Given the proposal time line spelled out in SB 236 there is likely a project or two in the wings, but the proponents of Referendum A don’t want us to see them until we write out the check and have surrendered all our interest.

Water has always been a matter of concern and a bone of contention in Colorado. This is a dry land trying to support a culture that is not used to drought or limits to its activities. We have used ingenious systems of law and engineering to help us live as we will in this dry land, and we will continue to do so. Some of these systems have worked well; others have not. Referendum A is another of these and is fatally flawed. Building more dams will not make it rain.

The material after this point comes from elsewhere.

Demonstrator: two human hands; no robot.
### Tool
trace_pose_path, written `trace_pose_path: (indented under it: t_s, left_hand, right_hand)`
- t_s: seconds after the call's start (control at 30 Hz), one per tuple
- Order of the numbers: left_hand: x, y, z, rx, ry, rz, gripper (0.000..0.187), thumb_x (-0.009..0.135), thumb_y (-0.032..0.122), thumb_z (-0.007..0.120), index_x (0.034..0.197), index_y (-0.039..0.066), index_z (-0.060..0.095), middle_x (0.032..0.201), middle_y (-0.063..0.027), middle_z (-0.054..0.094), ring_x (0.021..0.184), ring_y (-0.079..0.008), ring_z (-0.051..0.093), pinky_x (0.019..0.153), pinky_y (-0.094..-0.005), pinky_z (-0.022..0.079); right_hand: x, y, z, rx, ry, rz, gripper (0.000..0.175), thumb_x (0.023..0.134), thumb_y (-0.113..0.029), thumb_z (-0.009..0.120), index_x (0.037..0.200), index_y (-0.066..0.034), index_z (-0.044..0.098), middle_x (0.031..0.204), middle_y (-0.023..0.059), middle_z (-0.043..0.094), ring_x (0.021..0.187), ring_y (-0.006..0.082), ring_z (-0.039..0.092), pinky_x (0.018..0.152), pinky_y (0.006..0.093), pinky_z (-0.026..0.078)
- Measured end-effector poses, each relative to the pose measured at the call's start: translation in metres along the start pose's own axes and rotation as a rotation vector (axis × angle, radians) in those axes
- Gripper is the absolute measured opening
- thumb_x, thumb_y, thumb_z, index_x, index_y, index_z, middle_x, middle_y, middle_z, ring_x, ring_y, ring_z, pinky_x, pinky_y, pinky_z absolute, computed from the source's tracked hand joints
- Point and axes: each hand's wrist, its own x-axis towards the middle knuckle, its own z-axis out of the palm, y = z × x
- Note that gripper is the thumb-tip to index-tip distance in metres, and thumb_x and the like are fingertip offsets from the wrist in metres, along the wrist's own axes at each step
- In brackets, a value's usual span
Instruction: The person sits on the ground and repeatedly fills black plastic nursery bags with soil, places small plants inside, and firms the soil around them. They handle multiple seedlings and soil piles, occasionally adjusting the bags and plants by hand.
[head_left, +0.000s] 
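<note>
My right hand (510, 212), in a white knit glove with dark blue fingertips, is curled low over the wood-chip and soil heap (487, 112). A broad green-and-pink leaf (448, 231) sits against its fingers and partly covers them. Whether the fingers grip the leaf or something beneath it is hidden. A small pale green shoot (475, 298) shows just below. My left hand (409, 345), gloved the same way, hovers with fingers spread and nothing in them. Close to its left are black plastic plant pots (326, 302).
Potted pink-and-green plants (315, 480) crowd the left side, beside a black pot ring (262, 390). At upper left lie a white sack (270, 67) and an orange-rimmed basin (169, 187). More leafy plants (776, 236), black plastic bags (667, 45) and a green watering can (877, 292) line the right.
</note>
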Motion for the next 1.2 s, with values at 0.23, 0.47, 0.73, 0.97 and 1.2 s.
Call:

Writing blank checks for undisclosed projects being built by whoever will hardly ensure water for Colorado’s future. Referendum A is simply the wrong tool at the wrong time with the drought being used as a scare tactic.

Gov. Owens claims that some people seem to have forgotten last year’s drought but that he hasn’t. He does seem to have forgotten what a depressing bowl of mud and dust Dillon reservoir became and that most of the major reservoirs became.

We do not need to waste public money building more mud holes. We already have ample means for financing and building storage when we need it and for when nature makes the water available.

Referendum A is a shell game, asking us to pay up before seeing if anything is under the shell. We don’t even get to pick the shell we look under. We don’t need the shell, we don’t need what’s under it and we certainly don’t need the game that is being played on us.

Ken Neubecker of Trout Unlimited is a close observer of water issues.